For one band containing only four people, Houndmouth makes an awful lot of noise. While that neither would nor should be the only thing one notices about this band, it most certainly is the first.
After that comes the joy.
Even in the more ruminative moments and minor key breaks, there’s an optimistic spirit that carries a Houndmouth song. The internal glee this quartet obviously takes in the singing and playing of its music raises what it does above certain songwriting and performance clichés that might otherwise undermine its efforts. This band has never shied away from doing what’s been done before, nor saying what’s been said; it’s just that it does its version of these things better than most others could, because they’re so happy to be doing them.
So no, Houndmouth didn’t attempt to re-write any playbooks on its latest album, Little Neon Limelight. Most of the record’s sound comes straight out of mid-70s radio rock. If Neil Young gives it a spin, he’ll likely approve. So will Joe Walsh. Levon Helm would’ve loved this band, too, I’m sure. But before writing Houndmouth off as another set of retro rockers aping old gods due to a lack of fresh ideas, acknowledge first that the mid-70s were a damn good time in rock and roll, and a band must plant its flag somewhere, right? Or anyway, a rock band must, if they’re to be worth a damn.

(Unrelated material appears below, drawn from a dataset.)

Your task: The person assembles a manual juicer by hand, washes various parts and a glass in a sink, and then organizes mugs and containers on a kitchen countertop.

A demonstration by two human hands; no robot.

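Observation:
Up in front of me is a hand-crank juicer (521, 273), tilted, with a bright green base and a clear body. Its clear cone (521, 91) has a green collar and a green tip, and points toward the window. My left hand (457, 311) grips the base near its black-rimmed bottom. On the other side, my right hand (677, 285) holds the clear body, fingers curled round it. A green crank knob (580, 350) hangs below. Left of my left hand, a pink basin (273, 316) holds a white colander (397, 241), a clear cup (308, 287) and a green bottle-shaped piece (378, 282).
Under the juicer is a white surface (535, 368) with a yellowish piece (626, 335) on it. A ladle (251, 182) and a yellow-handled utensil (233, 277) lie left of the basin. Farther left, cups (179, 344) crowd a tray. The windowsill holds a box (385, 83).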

Remember, radio rock once ruled the world, though today it is a near-bottomless pit of unlistenable dog shit. Instead of actually being fun, it appears someone, somewhere, came up with the idea that what qualifies as “rock and roll” for a radio audience should instead simply sound like what’s supposed to be fun. People give Nickelback a lot of shit, but credit where it’s due: they figured out that actual fun doesn’t matter, so long as the illusion of fun is there. The rock songs on your radio don’t need rhythm, or a good sound, or solid playing, or a modicum of creativity, so long as they sound like they have all those things. Dave Grohl knows this, too. He was just in a better band first.
The music on Little Neon Limelight, therefore, won’t be on the radio today the way it once might have been, regardless of its source material. But fuck all that, because this music is actually a good time, and actually good, a step further down the road from Houdmouth’s 2013 debut, From The Hills Below the City, and in a more sophisticated direction.
A slap-dash quality to certain aspects of this record doesn’t quite come off the way these folks hoped it might (there’s a difference between a charming mistake and a necessary leave-in), but the songs on Little Neon Limelight are of a higher standard than any “just fucking around” band could accomplish. The ballads in particular are great, hinting at room for growth when Houndmouth ages out of its youthful enthusiasm. “For No One” and “Gasoline” showcase enough rueful goodness to counter-balance the much more plentiful upbeat numbers, and album-closing “Darlin’” features enough clean, reverb-drenched guitar-playing to make any bluesman smile. The louder numbers pivot on Telecaster runs and three-part sing-alongs about taking off or drug and crime sprees, but there’s a soulfulness and depth of feeling to the softer ones hinting that Houndmouth knows there’s a time and place for rocking, and a time and place to chill afterward. That there are other things in life, really, and integrity one of them.
It’s not hard to imagine an alternate universe in which Houndmouth lived out its days as the best bar band in its hometown of Louisville. With so many songs about California and hitting the road in their repertoire, it’s clear they’d prefer that didn’t happen, but it’s similarly plain that writing and playing is what’s most important. The very soul of rock and roll itself, in other words, as opposed to “rock and roll,” and so long as Houndmouth gets to play their kind of rock and roll for people who want to hear it, they seem happy to be wherever that leads.
Which brings us back to the omnipresent joy behind the noise, the unrelenting happiness below the gold-toned rocking, on each athletic guitar lead, with each shouted chorus, and with each murmured verse about cowards and dirty sons of a bitches. Houndmouth’s Little Neon Limelight features great playing and solid writing, but perhaps neither would hold up as well without the singular joy binding these aspects, and the band itself, together. Thankfully, another young rock group remembered the cardinal rule of rock and roll: this shit is supposed to be fun.